▶ Task:
Lines from the beginning of the data through the line containing "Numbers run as" are to be copied exactly, with no other line included.

▶ Data block:

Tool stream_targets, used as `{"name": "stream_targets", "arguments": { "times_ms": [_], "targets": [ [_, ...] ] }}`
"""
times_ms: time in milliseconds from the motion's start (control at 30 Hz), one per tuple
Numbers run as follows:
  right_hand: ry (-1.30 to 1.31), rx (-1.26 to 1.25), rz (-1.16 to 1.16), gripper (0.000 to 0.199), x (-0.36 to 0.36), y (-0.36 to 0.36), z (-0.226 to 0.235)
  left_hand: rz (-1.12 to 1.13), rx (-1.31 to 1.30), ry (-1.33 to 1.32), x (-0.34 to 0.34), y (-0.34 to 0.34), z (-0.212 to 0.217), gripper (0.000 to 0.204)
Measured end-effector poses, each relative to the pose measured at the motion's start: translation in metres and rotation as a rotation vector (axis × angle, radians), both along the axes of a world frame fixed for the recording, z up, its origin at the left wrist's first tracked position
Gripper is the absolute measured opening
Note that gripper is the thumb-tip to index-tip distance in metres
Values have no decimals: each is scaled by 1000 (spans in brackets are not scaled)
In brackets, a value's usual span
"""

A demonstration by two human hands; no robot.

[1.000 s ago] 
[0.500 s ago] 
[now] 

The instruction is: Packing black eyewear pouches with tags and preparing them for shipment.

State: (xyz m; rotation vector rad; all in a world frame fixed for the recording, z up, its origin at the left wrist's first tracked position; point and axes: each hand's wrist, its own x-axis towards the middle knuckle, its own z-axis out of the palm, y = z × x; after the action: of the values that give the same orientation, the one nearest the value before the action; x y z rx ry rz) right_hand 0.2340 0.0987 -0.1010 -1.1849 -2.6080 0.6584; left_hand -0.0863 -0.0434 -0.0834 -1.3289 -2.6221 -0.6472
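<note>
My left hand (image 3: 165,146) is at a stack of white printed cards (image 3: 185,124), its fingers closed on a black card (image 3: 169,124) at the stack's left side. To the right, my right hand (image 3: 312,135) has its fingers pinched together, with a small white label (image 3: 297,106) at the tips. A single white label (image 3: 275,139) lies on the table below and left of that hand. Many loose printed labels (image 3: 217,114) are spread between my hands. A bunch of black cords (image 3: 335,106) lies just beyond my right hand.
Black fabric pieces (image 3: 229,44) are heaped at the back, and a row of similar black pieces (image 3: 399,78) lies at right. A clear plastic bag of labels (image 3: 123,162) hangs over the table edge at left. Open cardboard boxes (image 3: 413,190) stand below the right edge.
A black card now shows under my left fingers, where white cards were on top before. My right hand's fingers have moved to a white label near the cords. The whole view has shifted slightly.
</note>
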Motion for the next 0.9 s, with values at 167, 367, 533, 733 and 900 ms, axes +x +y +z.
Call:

▶ Exercise solution:
Tool stream_targets, used as `{"name": "stream_targets", "arguments": { "times_ms": [_], "targets": [ [_, ...] ] }}`
"""
times_ms: time in milliseconds from the motion's start (control at 30 Hz), one per tuple
Numbers run as follows:

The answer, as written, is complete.